Limits on Population III star formation in minihaloes implied by Planck

Recently, Planck measured a value of the cosmic microwave background (CMB) optical depth due to electron scattering of $\tau=0.066 \pm 0.016$. Here we show that this low value leaves essentially no room for an early partial reionisation of the intergalactic medium (IGM) by high-redshift Population III (Pop III) stars, expected to have formed in low-mass minihaloes. We perform semi-analytic calculations of reionisation which include the contribution from Pop II stars in atomic cooling haloes, calibrated with high-redshift galaxy observations, and Pop III stars in minihaloes with feedback due to Lyman-Werner (LW) radiation and metal enrichment. We find that without LW feedback or prompt metal enrichment (and assuming a minihalo escape fraction of 0.5) the Pop III star formation efficiency cannot exceed $\sim{\rm a~few}\times 10^{-4}$, without violating the constraints set by Planck data. This excludes massive Pop III star formation in typical $10^6 M_\odot$ minihaloes. Including LW feedback and metal enrichment alleviates this tension, allowing large Pop III stars to form early on before they are quenched by feedback.

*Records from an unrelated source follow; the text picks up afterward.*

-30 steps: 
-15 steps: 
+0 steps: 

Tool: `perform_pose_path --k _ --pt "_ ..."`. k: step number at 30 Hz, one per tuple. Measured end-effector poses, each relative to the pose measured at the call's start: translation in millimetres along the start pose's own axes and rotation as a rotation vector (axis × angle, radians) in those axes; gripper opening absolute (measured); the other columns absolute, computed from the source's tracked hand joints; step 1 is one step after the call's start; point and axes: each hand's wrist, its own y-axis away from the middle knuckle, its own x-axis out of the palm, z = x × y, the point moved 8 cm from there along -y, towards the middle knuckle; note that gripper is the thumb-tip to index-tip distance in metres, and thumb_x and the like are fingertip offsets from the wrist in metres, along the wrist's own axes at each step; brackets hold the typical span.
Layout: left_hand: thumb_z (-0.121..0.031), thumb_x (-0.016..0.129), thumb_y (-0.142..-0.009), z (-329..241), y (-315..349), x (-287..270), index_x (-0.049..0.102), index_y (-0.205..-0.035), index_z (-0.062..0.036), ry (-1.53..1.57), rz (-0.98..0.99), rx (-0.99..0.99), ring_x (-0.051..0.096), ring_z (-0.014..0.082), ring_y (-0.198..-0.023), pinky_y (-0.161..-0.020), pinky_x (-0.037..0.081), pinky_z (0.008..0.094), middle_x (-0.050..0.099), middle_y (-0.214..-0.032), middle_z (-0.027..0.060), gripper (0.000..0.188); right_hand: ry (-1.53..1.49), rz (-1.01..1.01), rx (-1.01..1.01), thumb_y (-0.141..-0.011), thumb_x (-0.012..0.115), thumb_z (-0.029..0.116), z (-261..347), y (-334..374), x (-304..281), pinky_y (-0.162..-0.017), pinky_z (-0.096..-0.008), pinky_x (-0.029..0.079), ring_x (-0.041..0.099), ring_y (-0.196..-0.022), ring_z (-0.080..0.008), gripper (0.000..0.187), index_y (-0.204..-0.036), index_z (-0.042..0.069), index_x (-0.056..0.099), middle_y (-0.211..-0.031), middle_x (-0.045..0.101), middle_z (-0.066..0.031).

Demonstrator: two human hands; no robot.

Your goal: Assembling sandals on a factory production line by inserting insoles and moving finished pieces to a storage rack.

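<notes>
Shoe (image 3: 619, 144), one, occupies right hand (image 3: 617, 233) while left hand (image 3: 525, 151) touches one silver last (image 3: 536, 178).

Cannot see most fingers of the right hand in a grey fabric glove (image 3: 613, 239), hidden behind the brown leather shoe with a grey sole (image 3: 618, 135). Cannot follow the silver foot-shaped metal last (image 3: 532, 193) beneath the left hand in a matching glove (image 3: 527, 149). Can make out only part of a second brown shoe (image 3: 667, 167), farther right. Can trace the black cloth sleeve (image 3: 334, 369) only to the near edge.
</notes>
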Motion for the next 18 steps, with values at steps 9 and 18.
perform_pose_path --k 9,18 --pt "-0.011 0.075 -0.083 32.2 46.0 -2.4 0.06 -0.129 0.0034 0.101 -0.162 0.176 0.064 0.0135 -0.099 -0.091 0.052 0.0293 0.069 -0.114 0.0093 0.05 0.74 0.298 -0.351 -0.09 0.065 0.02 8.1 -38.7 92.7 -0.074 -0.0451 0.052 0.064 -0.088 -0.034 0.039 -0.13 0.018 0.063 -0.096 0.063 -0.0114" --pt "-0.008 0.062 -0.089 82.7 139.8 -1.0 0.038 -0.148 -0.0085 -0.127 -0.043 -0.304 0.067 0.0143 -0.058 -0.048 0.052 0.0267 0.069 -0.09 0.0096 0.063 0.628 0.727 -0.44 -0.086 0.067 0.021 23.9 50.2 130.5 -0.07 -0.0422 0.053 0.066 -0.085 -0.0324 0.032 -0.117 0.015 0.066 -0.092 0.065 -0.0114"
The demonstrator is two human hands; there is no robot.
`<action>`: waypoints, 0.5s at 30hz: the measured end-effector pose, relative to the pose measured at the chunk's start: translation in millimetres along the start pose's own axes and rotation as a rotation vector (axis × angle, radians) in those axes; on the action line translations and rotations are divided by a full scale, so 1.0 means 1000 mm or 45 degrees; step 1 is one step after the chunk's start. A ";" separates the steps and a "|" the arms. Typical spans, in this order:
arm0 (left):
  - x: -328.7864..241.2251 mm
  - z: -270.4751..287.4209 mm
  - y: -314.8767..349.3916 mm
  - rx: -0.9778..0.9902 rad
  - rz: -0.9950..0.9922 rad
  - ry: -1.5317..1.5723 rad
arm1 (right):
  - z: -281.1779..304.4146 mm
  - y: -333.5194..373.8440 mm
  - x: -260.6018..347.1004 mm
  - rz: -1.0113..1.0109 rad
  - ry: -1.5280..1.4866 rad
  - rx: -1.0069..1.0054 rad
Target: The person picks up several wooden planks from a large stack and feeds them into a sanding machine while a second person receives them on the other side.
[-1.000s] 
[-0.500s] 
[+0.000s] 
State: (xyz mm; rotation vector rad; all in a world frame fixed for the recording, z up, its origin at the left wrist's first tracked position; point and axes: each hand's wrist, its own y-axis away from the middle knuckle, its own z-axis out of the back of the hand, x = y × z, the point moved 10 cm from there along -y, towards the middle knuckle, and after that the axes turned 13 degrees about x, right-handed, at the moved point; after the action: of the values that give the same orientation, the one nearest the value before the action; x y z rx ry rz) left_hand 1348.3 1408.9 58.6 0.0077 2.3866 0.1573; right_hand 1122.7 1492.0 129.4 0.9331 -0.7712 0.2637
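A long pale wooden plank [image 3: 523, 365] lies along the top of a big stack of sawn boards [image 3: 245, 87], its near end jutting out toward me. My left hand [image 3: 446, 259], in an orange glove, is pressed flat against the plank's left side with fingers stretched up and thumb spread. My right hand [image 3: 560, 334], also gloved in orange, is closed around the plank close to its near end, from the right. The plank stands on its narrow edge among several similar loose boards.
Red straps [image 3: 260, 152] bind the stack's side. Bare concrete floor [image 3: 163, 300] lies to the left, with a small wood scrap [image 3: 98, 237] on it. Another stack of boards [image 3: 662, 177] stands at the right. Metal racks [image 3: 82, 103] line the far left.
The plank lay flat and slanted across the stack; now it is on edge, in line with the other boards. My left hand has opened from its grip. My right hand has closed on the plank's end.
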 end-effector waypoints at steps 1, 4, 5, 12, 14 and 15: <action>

We find that the total density of Pop III stars formed across cosmic time is $\lesssim 10^{4-5}~M_\odot~{\rm Mpc^{-3}}$ and does not depend strongly on the feedback prescription adopted. Additionally, we perform a simple estimate of the possible impact on reionisation of X-rays produced by accretion onto black hole remnants of Pop III stars. We find that unless the accretion duty cycle is very low ($\lesssim 0.01$), this could lead to an optical depth inconsistent with Planck.